Mittelsteadt adds that Trump could punish companies in several ways. For example, he cites the way the Trump administration canceled a major federal contract with Amazon Web Services, a decision likely influenced by the former president's view of the Washington Post and its owner, Jeff Bezos.
It wouldn't be difficult for policymakers to point to evidence of political bias in AI models, even if it works both ways.
A 2023 study by researchers from the University of Washington, Carnegie Mellon University and Xi'an Jiaotong University found a range of political preferences across several major language models. It also showed how this bias can affect the performance of hate speech or disinformation detection systems.
Another study, conducted by researchers at the Hong Kong University of Science and Technology, found biases in several open source AI models on polarizing issues such as immigration, reproductive rights and climate change. Yejin Bang, a PhD student involved in the work, says that most models tend to be liberal and US-centric, but the same models can express a variety of liberal or conservative biases depending on the subject.
AI models capture political biases because they are trained on large amounts of internet data that inevitably include a variety of perspectives. Most users may not be aware of any bias in the tools they use because models contain guardrails that prevent them from generating certain harmful or biased content. However, these biases can leak out subtly, and the additional training models receive to limit their output can introduce further bias. “Developers could ensure that models are exposed to multiple perspectives on divisive topics, allowing them to respond with a balanced point of view,” says Bang.
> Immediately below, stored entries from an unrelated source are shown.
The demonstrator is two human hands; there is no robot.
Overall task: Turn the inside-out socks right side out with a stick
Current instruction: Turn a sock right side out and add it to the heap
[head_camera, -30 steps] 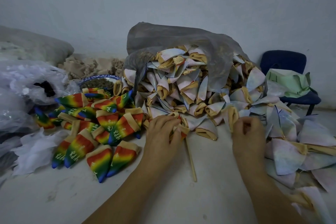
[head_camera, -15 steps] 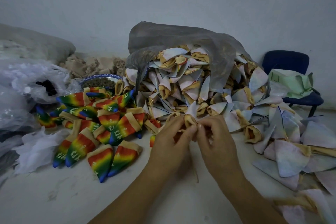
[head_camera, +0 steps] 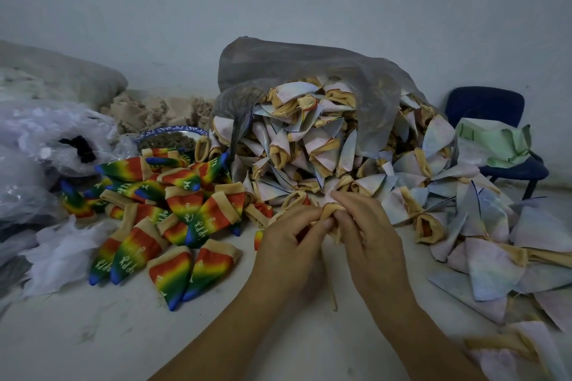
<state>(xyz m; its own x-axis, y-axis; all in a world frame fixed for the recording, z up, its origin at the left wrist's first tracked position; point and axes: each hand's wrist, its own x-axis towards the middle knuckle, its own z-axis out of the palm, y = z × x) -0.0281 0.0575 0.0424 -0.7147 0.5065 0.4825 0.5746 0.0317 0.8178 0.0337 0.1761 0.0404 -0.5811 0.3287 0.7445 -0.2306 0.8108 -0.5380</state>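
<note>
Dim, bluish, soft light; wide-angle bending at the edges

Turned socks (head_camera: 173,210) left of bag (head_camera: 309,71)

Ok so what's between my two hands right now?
In the head view, a tan sock cuff sits there, pinched by the left hand and the right hand; the stick shows just below.

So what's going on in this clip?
The left hand and right hand both pinch the tan cuff of one pale inside-out sock, apparently working it over a thin stick that shows below them. Turned rainbow socks lie to the left; many pale socks spill from a grey bag behind.
</note>
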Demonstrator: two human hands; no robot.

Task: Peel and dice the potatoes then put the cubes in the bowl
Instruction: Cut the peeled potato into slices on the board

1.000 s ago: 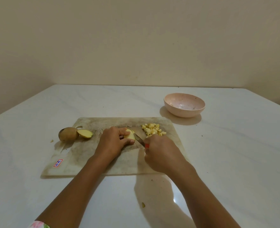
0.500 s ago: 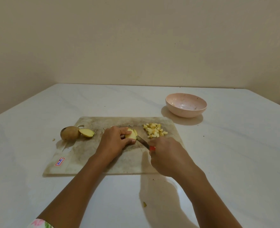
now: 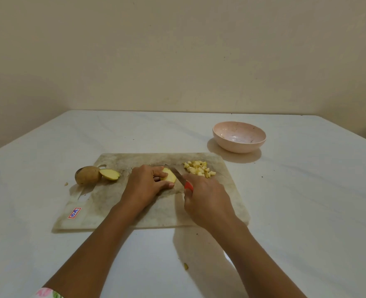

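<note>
Since half a second ago the right grip [image 3: 207, 198] has been brought back toward 9 o'clock, and the knife [image 3: 178, 176] is again set close against the potato piece [image 3: 169, 175]. That piece is found at the centre of the cutting board [image 3: 113, 211], pinned from 9 o'clock by the left grip [image 3: 144, 186], with fingers curled over it and the thumb laid along its near side. It is judged to be held so to stop it shifting under the cut. The right grip is closed round the red handle, with the blade angled toward 11 o'clock. Diced cubes [image 3: 199, 168] are heaped at the board's 1 o'clock corner, presumably parked clear of the cutting and nearest the bowl [image 3: 238, 147]. The bowl stands on the bench [image 3: 306, 211] farther out at 1 o'clock, and no cubes are seen in it. An unpeeled potato [image 3: 87, 175] and a cut half [image 3: 110, 174] are kept at 10 o'clock. Most of the handle is hidden inside the grip. Contact between edge and potato cannot be confirmed, nor whether skin remains on the held piece.
</note>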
The problem could get worse as AI systems become more ubiquitous, says Ashique KhudaBukhsh, a computer scientist at the Rochester Institute of Technology who has developed a tool called the Toxicity Rabbit Hole Framework, which exposes the various societal biases of large language models. “We fear that a vicious cycle will emerge as new generations of LLMs will be increasingly trained on data contaminated by AI-generated content,” he says.
“I am convinced that those biases within LLMs are already a problem and will probably become even greater in the future,” says Luca Rettenberger, a postdoctoral researcher at the Karlsruhe Institute of Technology, who conducted an analysis of LLMs for biases related with German politics.
Rettenberger suggests that political groups may also attempt to influence LLMs to promote their own views over those of others. “If someone is very ambitious and has bad intentions, it may be possible to manipulate LLMs in certain directions,” he says. “I see the manipulation of training data as a real danger.”
There have already been some attempts to shift the balance of biases in AI models. Last March, a programmer developed a more right-wing chatbot in an attempt to highlight the subtle biases he saw in tools like ChatGPT. Musk himself has promised to make Grok, the AI chatbot built by xAI, “maximally truth-seeking” and less biased than other AI tools, although in practice it also covers when it comes to tough political questions. (A staunch Trump supporter and immigration hawk, Muscus's own vision of “less biased” could also translate into more right-wing results.)
Next week's elections in the United States are hardly likely to heal the discord between Democrats and Republicans, but if Trump wins, the talk of anti-woke AI could become much louder.
Musk offered an apocalyptic take on the issue at this week's event, referencing an incident in which Google's Gemini said nuclear war would be preferable to misrepresenting Caitlyn Jenner. “If you have an AI programmed for that kind of thing, it might conclude that the best way to ensure that no one is mistreated is to destroy all humans, thus making the chance of future abuse zero,” he said.